Menyikapi usulan tersebut, Mendikdasmen Abdul Mu'ti mengatakan pada Rapat Kabinet Terbatas disampaikan bahwa Program MBG saat ini belum dapat dilaksanakan secara keseluruhan. Program baru bisa dilaksanakan secara keseluruhan pada September mendatang.
Ia mencontohkan sejumlah daerah seperti Jambi dan Bangka Belitung belum melaksanakan program MBG. Program MBG nantinya akan dilakukan secara bertahap.
Ia mencontohkan sejumlah daerah seperti Jambi dan Bangka Belitung belum melaksanakan program MBG. Program MBG nantinya akan dilakukan secara bertahap.
"Mudah-mudahan September semua sudah terjangkau dengan Program Makan Bergizi Gratis.
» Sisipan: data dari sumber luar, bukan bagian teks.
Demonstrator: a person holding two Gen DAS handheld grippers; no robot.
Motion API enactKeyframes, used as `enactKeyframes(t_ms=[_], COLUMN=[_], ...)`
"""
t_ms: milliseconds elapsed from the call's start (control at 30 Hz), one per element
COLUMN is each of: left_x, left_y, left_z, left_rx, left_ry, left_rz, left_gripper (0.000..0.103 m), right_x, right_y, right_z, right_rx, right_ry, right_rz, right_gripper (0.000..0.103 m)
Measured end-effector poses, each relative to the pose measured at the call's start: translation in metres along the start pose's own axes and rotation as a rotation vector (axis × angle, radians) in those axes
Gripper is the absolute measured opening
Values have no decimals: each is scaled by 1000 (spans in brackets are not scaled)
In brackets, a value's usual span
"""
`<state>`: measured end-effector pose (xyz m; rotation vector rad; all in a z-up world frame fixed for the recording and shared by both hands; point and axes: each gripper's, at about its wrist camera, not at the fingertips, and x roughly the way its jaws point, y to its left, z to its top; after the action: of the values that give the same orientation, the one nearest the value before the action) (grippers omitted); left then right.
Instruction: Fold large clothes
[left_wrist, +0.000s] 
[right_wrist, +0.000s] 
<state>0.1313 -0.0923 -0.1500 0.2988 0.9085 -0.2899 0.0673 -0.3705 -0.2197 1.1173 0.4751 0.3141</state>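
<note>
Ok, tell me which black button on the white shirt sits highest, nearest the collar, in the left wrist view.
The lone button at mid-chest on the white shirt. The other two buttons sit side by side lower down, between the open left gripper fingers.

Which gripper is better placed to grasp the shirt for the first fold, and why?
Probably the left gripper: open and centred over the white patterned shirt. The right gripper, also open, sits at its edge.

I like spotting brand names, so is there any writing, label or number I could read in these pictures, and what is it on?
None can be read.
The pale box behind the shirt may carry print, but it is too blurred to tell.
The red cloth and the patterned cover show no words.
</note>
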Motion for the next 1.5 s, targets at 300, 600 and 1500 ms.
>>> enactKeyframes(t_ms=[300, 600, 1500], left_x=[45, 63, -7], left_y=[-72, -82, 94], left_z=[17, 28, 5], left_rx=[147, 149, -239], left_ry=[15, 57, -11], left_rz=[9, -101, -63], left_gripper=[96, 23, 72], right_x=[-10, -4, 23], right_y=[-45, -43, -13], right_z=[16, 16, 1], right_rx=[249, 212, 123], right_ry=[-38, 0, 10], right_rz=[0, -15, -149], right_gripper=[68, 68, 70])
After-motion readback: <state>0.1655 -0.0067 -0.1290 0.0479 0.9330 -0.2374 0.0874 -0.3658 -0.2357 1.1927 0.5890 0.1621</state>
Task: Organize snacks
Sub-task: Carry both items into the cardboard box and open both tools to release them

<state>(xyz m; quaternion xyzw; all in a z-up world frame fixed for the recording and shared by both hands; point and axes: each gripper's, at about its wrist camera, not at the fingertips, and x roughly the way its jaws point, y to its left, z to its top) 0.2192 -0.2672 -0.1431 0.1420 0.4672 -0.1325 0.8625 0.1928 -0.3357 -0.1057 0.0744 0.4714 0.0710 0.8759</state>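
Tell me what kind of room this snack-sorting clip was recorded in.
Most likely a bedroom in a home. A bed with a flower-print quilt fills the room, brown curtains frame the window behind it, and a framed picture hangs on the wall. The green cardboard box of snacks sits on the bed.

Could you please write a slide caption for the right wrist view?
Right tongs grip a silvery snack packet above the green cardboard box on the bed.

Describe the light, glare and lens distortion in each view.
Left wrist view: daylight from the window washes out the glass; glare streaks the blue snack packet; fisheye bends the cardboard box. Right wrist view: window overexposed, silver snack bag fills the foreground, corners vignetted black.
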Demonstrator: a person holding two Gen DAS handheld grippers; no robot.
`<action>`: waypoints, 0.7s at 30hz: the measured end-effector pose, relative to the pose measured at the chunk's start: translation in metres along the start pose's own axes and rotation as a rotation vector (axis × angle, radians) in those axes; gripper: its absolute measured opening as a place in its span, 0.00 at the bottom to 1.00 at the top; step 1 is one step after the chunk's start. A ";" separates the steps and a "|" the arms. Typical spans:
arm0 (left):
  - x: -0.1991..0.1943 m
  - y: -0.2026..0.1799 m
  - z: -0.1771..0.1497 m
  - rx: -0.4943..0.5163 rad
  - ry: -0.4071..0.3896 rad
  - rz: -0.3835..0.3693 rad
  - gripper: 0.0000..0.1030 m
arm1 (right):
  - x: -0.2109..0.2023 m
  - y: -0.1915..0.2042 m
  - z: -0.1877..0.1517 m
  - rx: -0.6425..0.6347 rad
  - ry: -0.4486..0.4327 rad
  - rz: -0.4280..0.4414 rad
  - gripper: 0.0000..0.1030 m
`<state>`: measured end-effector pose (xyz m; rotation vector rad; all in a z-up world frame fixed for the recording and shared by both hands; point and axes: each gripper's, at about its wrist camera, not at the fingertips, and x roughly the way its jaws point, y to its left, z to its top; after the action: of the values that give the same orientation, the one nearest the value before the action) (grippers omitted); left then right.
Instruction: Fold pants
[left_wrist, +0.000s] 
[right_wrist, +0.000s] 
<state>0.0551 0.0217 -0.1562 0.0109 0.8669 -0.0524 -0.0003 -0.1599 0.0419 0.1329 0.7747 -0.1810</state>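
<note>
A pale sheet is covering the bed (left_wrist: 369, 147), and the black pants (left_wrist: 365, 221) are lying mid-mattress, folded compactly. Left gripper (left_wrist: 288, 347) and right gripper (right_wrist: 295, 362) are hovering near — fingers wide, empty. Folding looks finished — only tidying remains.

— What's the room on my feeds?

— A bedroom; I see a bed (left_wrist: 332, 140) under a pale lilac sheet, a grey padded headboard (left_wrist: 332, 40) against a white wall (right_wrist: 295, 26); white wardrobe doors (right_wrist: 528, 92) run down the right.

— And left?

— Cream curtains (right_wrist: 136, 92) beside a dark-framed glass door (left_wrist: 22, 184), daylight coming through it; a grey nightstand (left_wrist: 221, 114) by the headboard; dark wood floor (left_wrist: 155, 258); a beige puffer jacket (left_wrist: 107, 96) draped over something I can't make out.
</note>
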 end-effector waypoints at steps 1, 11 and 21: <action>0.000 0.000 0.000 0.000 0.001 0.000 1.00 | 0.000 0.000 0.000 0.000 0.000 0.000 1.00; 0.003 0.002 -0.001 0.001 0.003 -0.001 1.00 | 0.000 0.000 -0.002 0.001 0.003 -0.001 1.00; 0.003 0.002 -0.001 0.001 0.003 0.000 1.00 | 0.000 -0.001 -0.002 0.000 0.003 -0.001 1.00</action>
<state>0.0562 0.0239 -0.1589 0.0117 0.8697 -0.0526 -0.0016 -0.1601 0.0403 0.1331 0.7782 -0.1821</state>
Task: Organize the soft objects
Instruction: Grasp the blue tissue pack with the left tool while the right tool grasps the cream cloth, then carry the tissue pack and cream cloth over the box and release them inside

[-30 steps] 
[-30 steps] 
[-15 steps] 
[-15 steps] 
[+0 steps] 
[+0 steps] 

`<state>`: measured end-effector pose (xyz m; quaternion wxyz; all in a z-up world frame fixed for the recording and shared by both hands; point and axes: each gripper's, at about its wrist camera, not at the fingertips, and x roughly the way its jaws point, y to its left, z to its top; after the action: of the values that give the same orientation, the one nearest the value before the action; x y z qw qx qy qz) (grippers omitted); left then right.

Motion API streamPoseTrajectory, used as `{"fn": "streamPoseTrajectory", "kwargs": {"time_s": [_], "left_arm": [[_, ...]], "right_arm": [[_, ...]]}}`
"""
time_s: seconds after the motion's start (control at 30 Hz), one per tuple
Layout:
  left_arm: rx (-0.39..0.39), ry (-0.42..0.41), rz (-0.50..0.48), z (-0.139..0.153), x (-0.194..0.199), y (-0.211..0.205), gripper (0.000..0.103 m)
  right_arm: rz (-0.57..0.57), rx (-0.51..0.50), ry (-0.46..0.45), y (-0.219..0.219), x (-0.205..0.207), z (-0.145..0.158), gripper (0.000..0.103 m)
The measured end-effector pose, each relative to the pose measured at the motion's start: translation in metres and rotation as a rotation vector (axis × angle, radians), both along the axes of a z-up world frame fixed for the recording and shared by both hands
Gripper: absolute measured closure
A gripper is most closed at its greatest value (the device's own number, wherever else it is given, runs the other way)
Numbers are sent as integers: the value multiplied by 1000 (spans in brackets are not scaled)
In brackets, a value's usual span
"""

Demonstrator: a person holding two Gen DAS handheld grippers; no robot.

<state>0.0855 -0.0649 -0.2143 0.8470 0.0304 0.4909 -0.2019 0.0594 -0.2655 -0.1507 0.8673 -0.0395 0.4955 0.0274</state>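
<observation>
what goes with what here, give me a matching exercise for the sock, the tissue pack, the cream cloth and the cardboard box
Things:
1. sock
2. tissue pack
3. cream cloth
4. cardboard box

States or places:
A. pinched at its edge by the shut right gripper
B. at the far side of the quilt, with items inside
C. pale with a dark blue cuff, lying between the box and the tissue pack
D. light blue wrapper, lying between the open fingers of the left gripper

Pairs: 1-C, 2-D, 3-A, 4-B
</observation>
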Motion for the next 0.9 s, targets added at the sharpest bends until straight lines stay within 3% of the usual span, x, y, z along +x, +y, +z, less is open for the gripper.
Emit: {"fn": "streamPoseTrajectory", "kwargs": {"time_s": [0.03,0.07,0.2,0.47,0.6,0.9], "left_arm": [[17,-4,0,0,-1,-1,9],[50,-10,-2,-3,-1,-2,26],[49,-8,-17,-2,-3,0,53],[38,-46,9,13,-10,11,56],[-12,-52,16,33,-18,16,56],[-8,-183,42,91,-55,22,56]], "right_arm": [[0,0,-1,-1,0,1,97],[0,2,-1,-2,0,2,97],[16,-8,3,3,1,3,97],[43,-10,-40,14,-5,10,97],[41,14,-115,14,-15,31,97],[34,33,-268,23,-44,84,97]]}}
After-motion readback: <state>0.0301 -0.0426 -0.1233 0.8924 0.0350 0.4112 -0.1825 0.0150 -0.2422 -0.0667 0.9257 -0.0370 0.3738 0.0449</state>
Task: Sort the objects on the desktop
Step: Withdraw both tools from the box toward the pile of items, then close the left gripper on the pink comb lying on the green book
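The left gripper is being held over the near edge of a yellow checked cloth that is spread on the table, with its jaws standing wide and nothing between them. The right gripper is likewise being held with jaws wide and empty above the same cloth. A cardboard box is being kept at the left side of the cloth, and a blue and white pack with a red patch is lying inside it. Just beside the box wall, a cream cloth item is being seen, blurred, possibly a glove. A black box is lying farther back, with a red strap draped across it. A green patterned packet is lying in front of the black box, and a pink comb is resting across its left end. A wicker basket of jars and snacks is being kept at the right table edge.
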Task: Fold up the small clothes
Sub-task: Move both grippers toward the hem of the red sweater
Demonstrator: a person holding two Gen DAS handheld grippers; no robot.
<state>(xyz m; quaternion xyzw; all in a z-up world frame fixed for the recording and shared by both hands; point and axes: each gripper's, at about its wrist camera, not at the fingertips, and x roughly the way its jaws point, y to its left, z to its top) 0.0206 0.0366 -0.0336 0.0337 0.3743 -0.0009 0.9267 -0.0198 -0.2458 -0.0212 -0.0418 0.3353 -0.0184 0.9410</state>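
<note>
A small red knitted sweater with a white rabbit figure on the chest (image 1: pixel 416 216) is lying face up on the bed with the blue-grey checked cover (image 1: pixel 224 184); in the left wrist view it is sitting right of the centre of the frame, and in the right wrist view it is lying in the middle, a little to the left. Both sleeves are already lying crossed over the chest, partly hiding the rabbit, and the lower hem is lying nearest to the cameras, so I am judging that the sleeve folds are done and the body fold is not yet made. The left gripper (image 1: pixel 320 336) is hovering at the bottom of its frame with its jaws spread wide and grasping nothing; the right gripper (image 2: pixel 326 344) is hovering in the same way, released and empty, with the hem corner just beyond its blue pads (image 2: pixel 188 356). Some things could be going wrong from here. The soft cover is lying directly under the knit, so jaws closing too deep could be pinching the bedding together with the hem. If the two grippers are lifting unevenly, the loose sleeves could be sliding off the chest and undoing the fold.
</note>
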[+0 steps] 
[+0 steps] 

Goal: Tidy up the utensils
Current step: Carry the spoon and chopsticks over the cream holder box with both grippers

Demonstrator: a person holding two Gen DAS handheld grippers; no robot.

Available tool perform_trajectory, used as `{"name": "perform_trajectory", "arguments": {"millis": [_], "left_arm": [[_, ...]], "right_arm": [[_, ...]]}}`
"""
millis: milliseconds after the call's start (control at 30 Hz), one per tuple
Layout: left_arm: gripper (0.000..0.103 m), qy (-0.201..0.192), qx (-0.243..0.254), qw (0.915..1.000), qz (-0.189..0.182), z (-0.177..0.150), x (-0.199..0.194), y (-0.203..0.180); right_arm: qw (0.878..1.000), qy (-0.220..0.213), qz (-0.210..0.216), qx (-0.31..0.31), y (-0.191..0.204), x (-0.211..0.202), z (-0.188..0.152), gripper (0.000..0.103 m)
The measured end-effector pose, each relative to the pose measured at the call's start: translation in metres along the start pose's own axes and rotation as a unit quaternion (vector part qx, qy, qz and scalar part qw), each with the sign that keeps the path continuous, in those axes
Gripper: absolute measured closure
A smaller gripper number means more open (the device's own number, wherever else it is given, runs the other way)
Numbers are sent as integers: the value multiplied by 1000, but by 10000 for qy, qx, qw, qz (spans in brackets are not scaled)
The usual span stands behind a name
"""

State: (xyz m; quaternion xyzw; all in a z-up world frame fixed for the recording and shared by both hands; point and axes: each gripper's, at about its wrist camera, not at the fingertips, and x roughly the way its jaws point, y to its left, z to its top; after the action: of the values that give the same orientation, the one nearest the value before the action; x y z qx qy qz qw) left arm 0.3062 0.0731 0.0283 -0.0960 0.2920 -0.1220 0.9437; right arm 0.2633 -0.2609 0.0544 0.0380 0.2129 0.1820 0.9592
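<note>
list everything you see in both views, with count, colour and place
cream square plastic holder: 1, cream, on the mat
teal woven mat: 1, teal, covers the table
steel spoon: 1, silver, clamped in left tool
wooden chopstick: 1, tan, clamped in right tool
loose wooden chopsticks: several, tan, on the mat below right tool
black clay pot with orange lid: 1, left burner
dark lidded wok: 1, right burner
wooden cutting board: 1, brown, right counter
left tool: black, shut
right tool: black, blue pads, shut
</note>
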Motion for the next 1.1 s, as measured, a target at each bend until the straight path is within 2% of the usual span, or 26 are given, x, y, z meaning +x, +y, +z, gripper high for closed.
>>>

Bahkan, waktu rapat Kabinet terbatas, Bapak Presiden Prabowo Subianto menginstuksikan kepada kepala Badan Gizi untuk bisa dipercepat, tidak harus menunggu sampai September," ujar Abdul Mu'ti.
Abdul Mu'ti mengatakan, pemerintah juga telah merancang Program Makan Bergizi Grartis yang terintegrasi dengan program kesehatan. Ini termasuk misalnya penyiapan sanitasi seperti tempat cuci tangan.
"Karena, itu memang prioritas program yang diberikan oleh Bapak Presiden. Mudah-mudahan ini dapat terlaksana dengan sebaik-baiknya," ujarnya. (C-14)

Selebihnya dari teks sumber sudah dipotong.